## Problem
Could you reproduce the lines below from the one with "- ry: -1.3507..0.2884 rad" through the one with "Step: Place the"? Keep both ends and add nothing.

=== Records shown ===

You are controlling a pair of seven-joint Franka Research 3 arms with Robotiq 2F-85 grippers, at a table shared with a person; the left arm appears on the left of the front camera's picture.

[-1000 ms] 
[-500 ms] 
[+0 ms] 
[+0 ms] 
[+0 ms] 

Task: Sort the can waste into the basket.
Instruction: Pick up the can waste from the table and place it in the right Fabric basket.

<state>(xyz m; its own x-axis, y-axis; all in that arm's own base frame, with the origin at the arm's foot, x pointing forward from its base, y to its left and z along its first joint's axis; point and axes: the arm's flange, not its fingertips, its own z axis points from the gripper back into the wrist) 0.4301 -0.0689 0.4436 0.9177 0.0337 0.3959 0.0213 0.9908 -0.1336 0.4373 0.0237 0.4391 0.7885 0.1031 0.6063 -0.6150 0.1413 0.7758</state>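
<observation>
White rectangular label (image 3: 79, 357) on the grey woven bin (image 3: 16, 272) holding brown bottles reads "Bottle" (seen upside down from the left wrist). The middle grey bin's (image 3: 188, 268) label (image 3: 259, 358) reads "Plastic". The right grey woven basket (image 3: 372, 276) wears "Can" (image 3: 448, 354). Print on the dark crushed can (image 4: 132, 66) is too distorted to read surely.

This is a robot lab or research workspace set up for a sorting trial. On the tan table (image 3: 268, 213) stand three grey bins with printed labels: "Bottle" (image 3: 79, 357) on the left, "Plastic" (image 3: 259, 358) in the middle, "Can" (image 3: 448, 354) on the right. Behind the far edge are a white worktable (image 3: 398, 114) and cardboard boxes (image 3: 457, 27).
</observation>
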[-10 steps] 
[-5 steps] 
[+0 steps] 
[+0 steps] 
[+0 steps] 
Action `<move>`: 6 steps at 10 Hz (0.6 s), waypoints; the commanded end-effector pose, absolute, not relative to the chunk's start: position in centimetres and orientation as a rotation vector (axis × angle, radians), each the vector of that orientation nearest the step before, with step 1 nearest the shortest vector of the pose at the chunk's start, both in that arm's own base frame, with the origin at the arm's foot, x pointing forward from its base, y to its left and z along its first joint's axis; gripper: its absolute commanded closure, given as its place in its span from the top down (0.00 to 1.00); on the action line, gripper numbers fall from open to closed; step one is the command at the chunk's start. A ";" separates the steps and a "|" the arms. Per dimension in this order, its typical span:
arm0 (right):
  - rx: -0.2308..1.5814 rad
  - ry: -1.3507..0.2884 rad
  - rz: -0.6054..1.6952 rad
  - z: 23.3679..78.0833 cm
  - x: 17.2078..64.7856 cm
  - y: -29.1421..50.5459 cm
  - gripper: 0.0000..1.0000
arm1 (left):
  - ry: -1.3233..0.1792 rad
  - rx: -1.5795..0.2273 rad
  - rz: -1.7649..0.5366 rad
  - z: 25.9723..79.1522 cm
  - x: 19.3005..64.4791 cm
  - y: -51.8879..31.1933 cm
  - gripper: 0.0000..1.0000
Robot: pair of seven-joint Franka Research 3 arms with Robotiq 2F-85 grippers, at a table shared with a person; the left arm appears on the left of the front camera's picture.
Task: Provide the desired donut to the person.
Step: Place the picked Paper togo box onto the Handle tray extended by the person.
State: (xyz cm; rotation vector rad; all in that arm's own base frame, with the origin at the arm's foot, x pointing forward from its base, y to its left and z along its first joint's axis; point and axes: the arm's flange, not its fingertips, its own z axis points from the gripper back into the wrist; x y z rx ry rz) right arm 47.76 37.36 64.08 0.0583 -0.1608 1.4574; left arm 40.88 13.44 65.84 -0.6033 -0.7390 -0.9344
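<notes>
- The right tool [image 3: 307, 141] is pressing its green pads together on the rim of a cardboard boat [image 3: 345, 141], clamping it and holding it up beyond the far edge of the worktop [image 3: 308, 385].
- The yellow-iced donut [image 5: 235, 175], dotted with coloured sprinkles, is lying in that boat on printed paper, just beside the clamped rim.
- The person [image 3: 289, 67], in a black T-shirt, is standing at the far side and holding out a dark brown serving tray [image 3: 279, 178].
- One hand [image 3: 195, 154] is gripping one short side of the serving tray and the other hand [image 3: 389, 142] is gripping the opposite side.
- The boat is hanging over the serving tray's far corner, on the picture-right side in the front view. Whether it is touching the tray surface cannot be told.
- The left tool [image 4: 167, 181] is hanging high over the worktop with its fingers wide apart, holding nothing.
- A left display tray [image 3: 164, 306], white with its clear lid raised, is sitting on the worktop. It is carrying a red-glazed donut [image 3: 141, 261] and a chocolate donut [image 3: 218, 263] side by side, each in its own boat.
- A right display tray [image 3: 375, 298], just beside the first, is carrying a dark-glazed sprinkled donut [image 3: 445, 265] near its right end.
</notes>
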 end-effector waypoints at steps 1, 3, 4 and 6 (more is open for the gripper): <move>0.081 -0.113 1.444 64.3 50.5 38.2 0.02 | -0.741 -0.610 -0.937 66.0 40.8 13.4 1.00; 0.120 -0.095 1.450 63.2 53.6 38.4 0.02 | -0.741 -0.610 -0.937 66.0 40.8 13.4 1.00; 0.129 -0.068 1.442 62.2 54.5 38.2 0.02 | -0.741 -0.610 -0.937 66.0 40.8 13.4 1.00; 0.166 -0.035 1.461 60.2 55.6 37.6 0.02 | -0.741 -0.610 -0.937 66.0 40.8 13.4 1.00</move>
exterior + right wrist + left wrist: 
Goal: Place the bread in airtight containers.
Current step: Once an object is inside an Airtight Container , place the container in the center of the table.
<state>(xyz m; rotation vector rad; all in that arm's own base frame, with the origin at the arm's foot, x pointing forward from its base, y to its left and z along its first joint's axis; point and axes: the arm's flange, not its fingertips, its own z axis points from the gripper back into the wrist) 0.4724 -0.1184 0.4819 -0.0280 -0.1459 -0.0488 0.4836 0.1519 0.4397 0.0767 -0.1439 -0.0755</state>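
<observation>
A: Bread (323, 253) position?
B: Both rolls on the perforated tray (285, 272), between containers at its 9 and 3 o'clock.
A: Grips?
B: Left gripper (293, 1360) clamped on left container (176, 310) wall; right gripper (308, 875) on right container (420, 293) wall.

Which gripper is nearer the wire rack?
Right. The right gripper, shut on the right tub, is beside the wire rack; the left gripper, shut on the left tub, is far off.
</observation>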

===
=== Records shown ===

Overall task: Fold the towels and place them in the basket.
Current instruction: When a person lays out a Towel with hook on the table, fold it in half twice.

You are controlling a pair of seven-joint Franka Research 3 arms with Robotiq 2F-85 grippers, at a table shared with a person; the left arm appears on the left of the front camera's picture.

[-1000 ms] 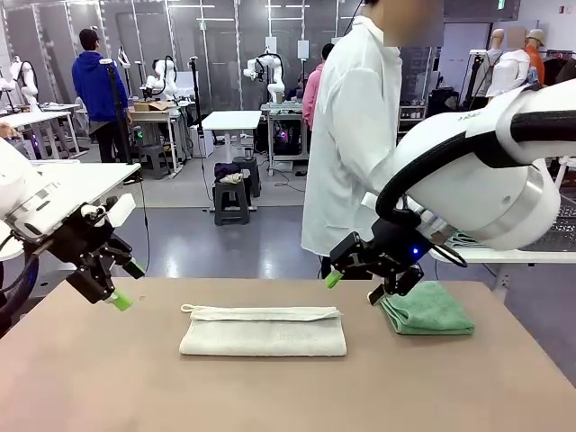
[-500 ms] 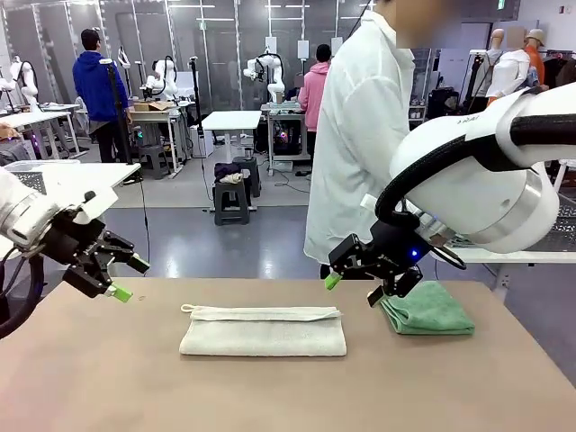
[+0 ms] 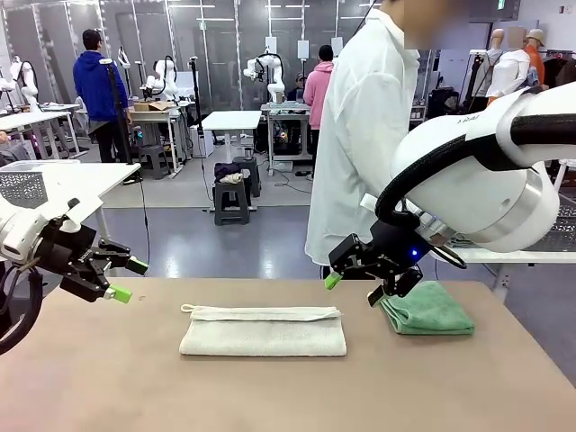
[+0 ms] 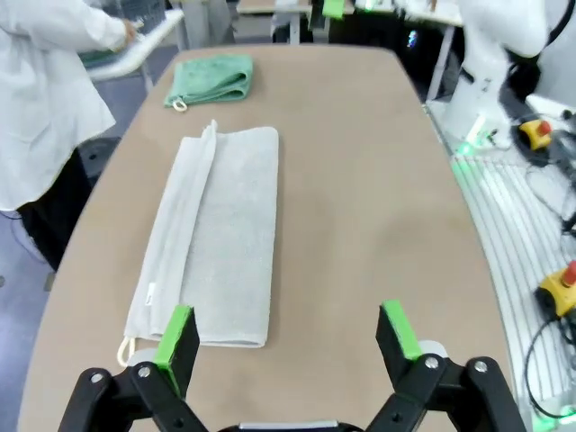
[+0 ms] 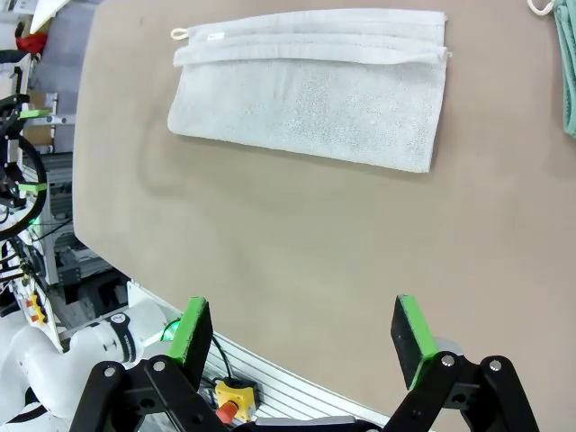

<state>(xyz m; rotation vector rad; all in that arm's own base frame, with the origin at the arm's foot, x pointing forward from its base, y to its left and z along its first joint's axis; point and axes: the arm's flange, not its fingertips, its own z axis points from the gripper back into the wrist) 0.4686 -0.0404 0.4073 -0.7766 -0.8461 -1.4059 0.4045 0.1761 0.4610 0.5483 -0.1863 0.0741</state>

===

## Task answer
  - ry: -1.3507..0.2884 rad
  - rz: -0.6054..1.6952 rad
  - z: 23.3679..78.0833 cm
  - x: 17.2078..64.7856 cm
  - y: -29.1421..50.5459 cm
  - gripper: 0.0000..1.0000
arm1 (left):
  - ry: -1.3233..0.1792 rad
  - rx: -1.5795..0.2273 rad
  - rz: -1.7649..0.5366 rad
  - z: 25.9723..79.1522 cm
  - x: 19.3005..64.4791 cm
  - y: -51.8879..31.1933 cm
  - gripper: 0.0000..1.0000
Robot: pair of seven-joint Franka Research 3 arms with Robotiq 2F-85 grippers, at a table shared with a person; the left arm appears on the left of the front camera's picture.
Task: Provide the desired donut to the person.
Step: Place the picked Paper togo box onto the Handle tray extended by the person.

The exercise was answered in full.